Assignment: Repeat the data word for word. Do not include the pictures.

Collection entries:
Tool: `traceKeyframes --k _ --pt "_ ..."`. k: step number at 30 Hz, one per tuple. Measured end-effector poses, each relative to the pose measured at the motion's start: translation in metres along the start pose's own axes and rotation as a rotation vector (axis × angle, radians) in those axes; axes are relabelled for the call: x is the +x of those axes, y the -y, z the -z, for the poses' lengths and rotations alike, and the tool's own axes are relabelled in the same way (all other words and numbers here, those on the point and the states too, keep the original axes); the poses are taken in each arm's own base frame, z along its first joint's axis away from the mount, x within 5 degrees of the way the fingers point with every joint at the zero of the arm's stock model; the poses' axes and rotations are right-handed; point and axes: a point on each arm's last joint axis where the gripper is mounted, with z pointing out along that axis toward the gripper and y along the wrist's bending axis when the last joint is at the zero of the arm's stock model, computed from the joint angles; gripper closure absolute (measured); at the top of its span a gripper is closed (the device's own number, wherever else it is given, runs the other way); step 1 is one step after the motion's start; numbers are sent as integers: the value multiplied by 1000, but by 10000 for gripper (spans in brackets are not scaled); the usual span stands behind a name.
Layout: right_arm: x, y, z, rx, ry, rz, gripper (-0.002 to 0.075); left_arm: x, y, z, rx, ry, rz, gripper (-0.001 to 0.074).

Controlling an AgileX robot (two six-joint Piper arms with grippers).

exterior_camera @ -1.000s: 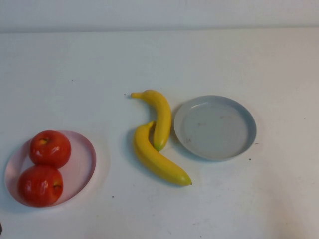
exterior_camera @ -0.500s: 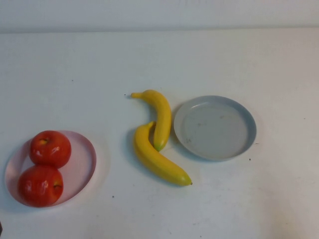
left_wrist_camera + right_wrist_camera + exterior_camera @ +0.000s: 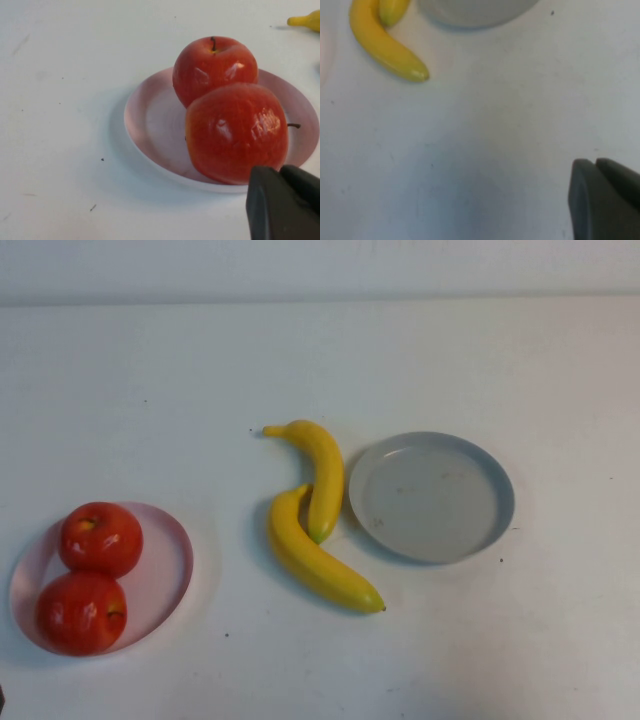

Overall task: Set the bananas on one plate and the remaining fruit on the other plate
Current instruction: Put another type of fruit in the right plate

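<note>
1. Nothing has moved since the earlier frames: fruit and plates lie as they did, and neither arm enters my high view.
2. Nearest me, my left gripper sits low at the left near edge of the surface, its jaws closed on nothing, just short of the near apple.
3. My right gripper is likewise closed and empty, parked over bare surface on the right near side, well apart from the fruit.
4. On the pink plate at near left, the near apple touches the far apple just behind it; both apples rest inside the rim.
5. Toward the middle, the near banana lies on the surface, slanting from upper left to lower right, its green tip pointing near and right.
6. Behind it, the far banana curves down so its green tip rests against the near one's upper part; neither is on a plate.
7. Just right of the bananas is the grey plate, holding nothing; the far banana runs close along its left rim, and I cannot tell whether they touch.
</note>
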Motion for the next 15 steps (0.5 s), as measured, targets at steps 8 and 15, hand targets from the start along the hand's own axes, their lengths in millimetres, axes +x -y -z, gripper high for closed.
traceKeyframes --k 8,15 --pt "-44 -2 -28 62 -224 106 743 0 0 0 0 0 -1 731" --pt "-79 -52 -72 -21 -308 427 743 0 0 0 -1 0 -2 731"
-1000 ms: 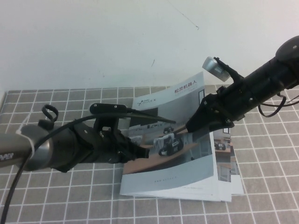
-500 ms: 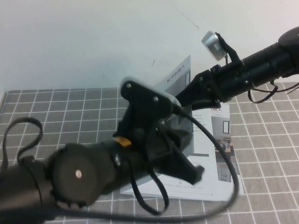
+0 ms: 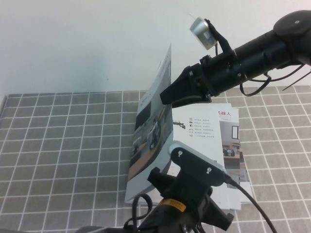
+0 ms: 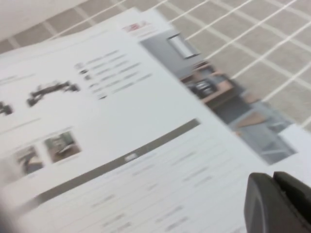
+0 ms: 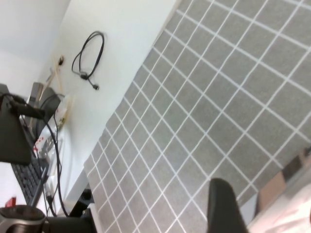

Task response:
Tool: `traceKeyframes --k _ --pt "_ ..."`. k: step number at 30 Hz, one per tuple. Measured end-effector poses, each relative to the pose measured at the motion's start: translation in metres along the start pose's own axes and rotation as a rotation vector (axis × angle, radians) in those axes; axes are relabelled for the call: x is the +x of those axes, y the -y, z the -z, for the poses' lengths and rotations alike, and the tool's own axes are relabelled in the same way (all other words and numbers here, those on the point and the states too, keep the original axes); the poses are taken in each arm's own base frame, z along its first joint's axis away from the mount, x within 5 degrees of the way the fingers point with every joint at the zero of the arm's stock model; the poses' axes and rotations are right-handed; point and axes: a point on each arm's last joint axis where the gripper is mounted, with z pointing out along that axis toward the gripper and y along the wrist's bending axis when the last joint is at the zero of the arm's stock model, computed from the joint angles; gripper closure absolute (measured); at the top of its span a gripper is closed (the device's own number, wherever else it is given, runs the other way); step 1 is one step after the motion's start; numbers are sent as integers: the value multiplied by 1000, but by 10000 for gripper (spans in brackets are not scaled); the usual span stands behind a name.
Layout: right_arm: x, y, z, rx, ry, rz, gripper (-0.002 to 0.075); left_arm: x, y, z, rx, ry, rz, gripper (-0.001 to 0.074).

Controlling an AgileX robot (two six-joint Piper arms with grippers).

exterior_camera @ -1.000s: 
exterior_camera @ -0.500s: 
left_wrist_camera + right_wrist_camera + exterior_camera @ +0.000s: 

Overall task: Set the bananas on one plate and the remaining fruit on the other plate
Current instruction: Put another type of fruit in the right plate

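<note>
1. Nothing has moved since the earlier frames: fruit and plates lie as they did, and neither arm enters my high view.
2. Nearest me, my left gripper sits low at the left near edge of the surface, its jaws closed on nothing, just short of the near apple.
3. My right gripper is likewise closed and empty, parked over bare surface on the right near side, well apart from the fruit.
4. On the pink plate at near left, the near apple touches the far apple just behind it; both apples rest inside the rim.
5. Toward the middle, the near banana lies on the surface, slanting from upper left to lower right, its green tip pointing near and right.
6. Behind it, the far banana curves down so its green tip rests against the near one's upper part; neither is on a plate.
7. Just right of the bananas is the grey plate, holding nothing; the far banana runs close along its left rim, and I cannot tell whether they touch.
</note>
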Motion for the next 15 steps (0.5 s), as measured, targets at steps 8 and 15, hand targets from the start along the hand's own axes, their lengths in millimetres, axes +x -y -z, gripper high for closed.
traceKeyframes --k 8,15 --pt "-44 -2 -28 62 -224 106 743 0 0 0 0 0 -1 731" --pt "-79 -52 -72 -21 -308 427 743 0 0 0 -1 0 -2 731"
-1000 ms: 
-500 ms: 
+0 ms: 
+0 ms: 
+0 ms: 

The exercise is done now.